Algorithm involved in the present invention is symmetrical AES, mainly have DES, TripleDES, RC2, RC4, RC5 and Blowfish.In order to prevent user in advance in a browser accession page obtain correct cookie, can be in every one-level page of website All add a page with said function in appearance record, to strengthen the effect of anti-reptile.

Claims

1. a kind of method of automatic identification web crawler is it is characterised in that comprise the following steps：

Step 1：Server homepage returns the page only comprising JS code, and this section of code is located in onload function, complete in the page It is performed after full loading；

Step 2：JS code described in step 1 adopts the first symmetric encipherment algorithm to set one by Set-Cookie head Cookie field, then jumps to homepage using window.location；Detection cookie is legal for server, returns another section JS code, another section of JS code adopts second symmetric encipherment algorithm to set cookie field；

Step 4：If client does not redirect operation, or cookie value is incorrect, then arrange badcookie, mark For reptile.
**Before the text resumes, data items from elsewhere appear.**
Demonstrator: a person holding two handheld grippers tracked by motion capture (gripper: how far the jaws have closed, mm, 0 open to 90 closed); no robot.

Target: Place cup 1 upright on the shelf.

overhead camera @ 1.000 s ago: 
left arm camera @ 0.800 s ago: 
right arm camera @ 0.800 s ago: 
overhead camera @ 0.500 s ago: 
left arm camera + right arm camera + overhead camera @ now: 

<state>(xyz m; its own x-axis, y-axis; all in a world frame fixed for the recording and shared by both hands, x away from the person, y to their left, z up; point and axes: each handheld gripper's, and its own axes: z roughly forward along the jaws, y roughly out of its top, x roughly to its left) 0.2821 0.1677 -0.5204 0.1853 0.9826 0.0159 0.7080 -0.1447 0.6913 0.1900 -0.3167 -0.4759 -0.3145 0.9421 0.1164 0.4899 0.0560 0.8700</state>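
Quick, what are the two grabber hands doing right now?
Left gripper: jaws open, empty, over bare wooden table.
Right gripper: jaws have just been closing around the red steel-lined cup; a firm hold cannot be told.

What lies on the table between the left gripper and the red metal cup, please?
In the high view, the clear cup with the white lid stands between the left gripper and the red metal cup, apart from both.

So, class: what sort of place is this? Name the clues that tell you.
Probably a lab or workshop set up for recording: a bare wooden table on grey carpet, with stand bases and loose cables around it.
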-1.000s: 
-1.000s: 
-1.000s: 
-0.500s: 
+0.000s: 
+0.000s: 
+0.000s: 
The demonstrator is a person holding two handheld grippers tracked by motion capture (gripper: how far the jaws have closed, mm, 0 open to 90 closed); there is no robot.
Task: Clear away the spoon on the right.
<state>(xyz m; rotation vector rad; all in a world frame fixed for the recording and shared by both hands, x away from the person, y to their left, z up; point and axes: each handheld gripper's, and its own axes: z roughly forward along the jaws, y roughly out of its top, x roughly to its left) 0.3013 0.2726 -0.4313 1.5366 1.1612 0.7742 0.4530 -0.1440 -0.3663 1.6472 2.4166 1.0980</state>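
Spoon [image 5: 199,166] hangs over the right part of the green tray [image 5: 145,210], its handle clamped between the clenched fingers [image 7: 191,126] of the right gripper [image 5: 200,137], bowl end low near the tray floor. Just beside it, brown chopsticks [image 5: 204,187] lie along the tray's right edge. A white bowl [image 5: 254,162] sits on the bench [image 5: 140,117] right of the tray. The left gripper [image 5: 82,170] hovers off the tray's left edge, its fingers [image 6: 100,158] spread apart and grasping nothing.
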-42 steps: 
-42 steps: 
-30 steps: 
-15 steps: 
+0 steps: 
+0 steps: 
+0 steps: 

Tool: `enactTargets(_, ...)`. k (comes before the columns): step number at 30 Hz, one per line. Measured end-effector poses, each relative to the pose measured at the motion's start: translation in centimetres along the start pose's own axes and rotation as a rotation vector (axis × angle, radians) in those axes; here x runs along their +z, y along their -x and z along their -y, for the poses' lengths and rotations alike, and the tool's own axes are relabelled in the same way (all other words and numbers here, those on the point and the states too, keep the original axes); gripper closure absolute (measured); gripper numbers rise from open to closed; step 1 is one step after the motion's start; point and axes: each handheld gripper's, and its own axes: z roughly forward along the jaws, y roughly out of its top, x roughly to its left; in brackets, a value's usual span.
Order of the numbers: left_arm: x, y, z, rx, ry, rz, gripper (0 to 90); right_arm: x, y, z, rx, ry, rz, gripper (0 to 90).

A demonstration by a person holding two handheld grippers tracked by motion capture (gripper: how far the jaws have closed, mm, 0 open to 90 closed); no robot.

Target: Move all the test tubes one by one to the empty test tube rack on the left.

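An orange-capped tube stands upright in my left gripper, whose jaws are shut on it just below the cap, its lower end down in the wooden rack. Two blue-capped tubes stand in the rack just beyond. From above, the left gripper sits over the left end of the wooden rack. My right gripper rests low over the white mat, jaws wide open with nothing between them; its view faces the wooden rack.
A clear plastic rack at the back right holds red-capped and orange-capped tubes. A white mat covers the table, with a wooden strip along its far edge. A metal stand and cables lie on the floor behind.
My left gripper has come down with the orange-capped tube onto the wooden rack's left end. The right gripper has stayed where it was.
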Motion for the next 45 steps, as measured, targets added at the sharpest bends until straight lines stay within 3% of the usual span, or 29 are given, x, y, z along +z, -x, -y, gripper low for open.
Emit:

2. as claimed in claim 1 a kind of method of automatic identification web crawler it is characterised in that described step 1,2,3 repetition Several times, but less than browser the redirection upper limit arranging.

3. as claimed in claim 1 or 2 a kind of method of automatic identification web crawler it is characterised in that described the first is symmetrical AES is one of DES, TripleDES, RC2, RC4, RC5 and Blowfish, described second symmetric encipherment algorithm For one of DES, TripleDES, RC2, RC4, RC5 and Blowfish, and differ with the first symmetric encipherment algorithm.